The assembler, like a compiler, translates source code from human consumable form (mnemonics, names, addresses, literals) to machine code. The machine code is the series of bytes in a specific order that represents the set of steps necessary to perform the programmed task.

Our assembler is primitive. It does not have many bells and whistles, but it will suffice for the work we must do to understand how the 6502 assembly language works.

We are writing our programs in a simple editor and then assembling them.

Important Note!

If you grab assembler source code from the Internet and drop it into this assembler, expecting it to assemble and run, you may find yourself mildly disappointed. While assemblers have a general format for writing code, there will be subtle differences and similar features may have a slightly different syntax.

One well-known build system that has a very robust 6502 Assembler is CC65.

Let’s look at a simple program and identify the components necessary to write effective programs.

Printing.asm

define CHROUT $ffd2

    ldx #0        ; set index to zero
print:
    lda words,x   ; load a letter from words
    beq done      ; if it's the zero, we're done
    jsr CHROUT    ; print the character
    inx           ; increment the index
    bne print     ; keep printing
done:
    brk           ; end!

; data below this line

words:
    txt "The quick brown\nfox jumps over\n"
    txt "the lazy dog.\n"
    dcb 0

So, let’s break down what this program represents. In addition to the actual 6502 instructions, there are also some assembler-specific pseudo functions or pseudo operations. We will break this down to describe what is happening in the code.

The define directive. This allows us to use the string CHROUT instead of having to remember and type $ffd2.
We define the labels print, done, and words. Labels are useful ways to mark locations in the program without identifying specific memory locations.
Two directives are used to allocate memory for storage.
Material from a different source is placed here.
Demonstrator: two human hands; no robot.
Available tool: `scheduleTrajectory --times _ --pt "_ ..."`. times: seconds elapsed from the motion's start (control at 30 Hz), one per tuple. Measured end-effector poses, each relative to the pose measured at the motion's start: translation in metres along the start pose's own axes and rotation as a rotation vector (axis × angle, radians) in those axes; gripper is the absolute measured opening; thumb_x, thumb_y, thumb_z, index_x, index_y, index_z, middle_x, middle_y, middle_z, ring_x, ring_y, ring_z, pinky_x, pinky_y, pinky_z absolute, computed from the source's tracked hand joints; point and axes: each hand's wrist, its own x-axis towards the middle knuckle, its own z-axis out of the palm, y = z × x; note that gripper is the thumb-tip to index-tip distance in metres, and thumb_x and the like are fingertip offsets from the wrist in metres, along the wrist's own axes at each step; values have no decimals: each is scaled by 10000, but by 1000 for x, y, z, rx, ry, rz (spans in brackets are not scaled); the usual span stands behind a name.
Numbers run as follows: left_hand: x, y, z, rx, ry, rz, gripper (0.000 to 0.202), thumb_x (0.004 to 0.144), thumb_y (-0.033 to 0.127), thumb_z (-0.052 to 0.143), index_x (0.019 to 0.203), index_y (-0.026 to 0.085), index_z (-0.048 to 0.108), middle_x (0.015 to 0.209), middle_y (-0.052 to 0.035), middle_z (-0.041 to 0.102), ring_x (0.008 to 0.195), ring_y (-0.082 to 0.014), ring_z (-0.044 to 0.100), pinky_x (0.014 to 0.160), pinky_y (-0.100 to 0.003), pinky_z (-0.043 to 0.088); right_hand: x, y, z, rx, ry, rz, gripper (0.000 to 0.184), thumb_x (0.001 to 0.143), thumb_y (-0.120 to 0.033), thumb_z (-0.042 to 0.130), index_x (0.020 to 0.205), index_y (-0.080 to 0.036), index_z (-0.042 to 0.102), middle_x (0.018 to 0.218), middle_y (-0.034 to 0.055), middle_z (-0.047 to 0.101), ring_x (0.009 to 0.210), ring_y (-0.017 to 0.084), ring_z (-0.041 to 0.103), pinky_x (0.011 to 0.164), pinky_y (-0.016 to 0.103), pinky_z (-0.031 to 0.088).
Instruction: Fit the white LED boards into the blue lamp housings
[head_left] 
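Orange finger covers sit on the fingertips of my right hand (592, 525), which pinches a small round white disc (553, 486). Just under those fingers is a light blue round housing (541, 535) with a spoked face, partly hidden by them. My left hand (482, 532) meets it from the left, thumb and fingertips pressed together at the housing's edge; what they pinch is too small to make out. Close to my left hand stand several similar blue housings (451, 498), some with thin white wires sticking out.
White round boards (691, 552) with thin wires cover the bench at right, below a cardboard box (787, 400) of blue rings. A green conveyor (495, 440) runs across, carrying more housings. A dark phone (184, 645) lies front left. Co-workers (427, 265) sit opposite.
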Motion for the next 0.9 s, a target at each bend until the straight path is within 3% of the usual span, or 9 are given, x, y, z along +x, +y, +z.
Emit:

The txt directive indicates the quoted string should be stored as a series of bytes (without the quotes), while dcb (define constant byte) allows us to define a value to be placed in memory at the point of the dcb in the program.

Historical Note!

Over the years, assemblers have had categories of reserved words unrelated to specific CPU mnemonics. These have had many names like control commands, pseudo-ops, and directives. In general, they all mean the same thing. In some way, they will affect how the assembler produces a finished program.

The Assembler

In the previous section, we quickly looked at a typical 6502 assembly language program. We are using the assembler to create very primitive programs. This means multiple things:

We are writing code at a very low level. Writing programs will initially feel like a struggle because we need to be meticulous with our code.
Programs will be textually longer than in higher-level languages. This is, of course, why the higher-level languages were designed.
In addition to knowing the ins and outs of the CPU language, you need to understand how the assembler works and the additional language used to describe how the code should perform.

By way of example, here are two programs to print characters in a string:

Print a string (Java) Print a string (6502)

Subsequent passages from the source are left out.